> What to produce: Here are the records. Write out exactly the lines between the one holding "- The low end" and the one holding "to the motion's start", inclusive.

━━━

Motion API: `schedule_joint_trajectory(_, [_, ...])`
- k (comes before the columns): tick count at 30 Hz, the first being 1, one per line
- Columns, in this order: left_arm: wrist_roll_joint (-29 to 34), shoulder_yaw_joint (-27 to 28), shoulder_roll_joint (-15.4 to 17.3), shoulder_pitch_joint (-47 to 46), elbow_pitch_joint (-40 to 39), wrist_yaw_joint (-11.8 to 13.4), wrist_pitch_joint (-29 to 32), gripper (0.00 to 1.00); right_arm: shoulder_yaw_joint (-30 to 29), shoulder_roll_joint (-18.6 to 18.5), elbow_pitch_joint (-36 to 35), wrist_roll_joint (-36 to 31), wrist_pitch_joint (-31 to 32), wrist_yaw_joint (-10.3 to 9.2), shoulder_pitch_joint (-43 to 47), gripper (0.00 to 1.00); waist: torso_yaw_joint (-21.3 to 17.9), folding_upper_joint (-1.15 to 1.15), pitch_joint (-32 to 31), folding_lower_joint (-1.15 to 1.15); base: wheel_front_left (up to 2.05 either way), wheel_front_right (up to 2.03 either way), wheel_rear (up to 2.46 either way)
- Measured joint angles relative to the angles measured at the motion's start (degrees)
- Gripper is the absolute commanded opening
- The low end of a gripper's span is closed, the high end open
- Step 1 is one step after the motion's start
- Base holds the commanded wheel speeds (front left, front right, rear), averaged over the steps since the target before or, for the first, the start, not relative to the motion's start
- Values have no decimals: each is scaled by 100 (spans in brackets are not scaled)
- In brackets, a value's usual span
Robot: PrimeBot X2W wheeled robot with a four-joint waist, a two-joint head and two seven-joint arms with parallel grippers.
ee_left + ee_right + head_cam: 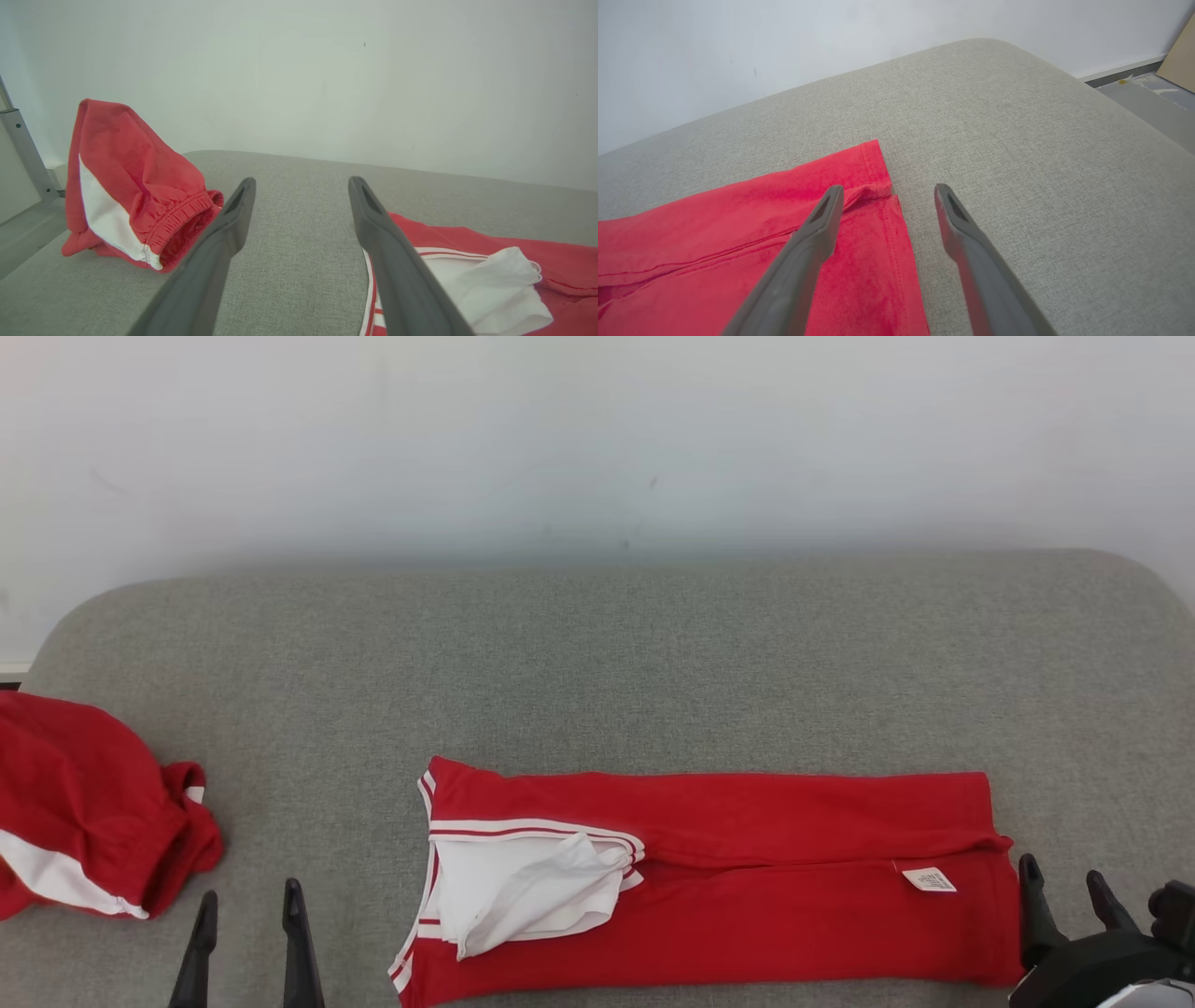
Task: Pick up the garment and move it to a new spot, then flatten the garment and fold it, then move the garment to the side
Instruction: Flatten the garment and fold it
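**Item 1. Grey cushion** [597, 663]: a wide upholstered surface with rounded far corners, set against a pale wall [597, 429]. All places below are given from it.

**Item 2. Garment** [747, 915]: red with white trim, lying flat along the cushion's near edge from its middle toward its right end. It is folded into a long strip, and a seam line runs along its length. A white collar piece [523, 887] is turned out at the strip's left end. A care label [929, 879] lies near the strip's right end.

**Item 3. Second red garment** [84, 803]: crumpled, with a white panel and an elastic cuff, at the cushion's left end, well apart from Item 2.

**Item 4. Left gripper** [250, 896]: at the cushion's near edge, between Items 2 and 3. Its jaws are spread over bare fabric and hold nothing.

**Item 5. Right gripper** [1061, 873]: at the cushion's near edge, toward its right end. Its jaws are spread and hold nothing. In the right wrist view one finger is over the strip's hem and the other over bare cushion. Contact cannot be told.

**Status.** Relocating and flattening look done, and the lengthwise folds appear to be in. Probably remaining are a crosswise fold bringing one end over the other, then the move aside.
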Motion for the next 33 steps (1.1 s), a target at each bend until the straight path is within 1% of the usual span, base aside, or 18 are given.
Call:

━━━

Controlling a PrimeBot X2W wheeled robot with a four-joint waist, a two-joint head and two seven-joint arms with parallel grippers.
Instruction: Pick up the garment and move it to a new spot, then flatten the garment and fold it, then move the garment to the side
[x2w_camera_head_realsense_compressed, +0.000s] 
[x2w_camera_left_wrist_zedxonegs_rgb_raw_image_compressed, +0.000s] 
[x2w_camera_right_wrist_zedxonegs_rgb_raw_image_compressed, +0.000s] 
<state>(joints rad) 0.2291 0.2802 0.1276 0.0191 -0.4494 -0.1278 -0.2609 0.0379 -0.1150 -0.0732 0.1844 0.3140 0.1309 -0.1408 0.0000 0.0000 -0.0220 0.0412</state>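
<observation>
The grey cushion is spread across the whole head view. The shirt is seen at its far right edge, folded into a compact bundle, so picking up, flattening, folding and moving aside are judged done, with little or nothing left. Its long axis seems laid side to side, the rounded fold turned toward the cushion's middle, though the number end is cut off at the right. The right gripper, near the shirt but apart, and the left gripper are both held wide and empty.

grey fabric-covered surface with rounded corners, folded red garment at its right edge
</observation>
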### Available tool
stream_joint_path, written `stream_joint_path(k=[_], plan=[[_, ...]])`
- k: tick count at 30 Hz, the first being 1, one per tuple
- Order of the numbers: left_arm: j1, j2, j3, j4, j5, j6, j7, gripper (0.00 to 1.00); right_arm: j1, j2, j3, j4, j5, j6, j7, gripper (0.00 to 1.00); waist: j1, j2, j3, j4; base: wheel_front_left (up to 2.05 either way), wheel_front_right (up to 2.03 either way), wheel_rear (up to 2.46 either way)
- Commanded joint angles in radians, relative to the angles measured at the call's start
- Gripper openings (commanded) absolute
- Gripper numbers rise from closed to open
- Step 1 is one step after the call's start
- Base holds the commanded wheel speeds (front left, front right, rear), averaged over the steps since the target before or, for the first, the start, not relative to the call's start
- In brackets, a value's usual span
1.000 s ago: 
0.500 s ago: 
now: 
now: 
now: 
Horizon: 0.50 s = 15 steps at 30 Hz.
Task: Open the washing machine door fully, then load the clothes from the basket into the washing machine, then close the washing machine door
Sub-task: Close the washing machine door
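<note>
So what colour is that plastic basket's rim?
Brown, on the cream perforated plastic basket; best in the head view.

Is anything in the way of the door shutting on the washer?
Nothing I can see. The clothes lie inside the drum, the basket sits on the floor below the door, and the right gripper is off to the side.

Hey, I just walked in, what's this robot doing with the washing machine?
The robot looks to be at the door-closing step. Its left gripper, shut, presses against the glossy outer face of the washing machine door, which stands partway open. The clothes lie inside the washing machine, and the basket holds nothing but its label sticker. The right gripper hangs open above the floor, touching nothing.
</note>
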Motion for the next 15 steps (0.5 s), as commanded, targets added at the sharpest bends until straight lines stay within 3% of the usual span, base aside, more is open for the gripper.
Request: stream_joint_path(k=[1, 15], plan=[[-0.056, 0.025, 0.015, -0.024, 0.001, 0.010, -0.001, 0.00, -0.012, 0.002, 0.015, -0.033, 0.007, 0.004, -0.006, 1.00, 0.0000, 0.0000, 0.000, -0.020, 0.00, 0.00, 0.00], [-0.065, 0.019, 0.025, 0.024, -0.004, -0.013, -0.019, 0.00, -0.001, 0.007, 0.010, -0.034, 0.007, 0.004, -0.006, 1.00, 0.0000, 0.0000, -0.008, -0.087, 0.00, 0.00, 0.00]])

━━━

> Output for this exercise:
- The low end of a gripper's span is closed, the high end open
- Step 1 is one step after the motion's start
- Base holds the commanded wheel speeds (front left, front right, rear), averaged over the steps since the target before or, for the first, the start, not relative to the motion's start

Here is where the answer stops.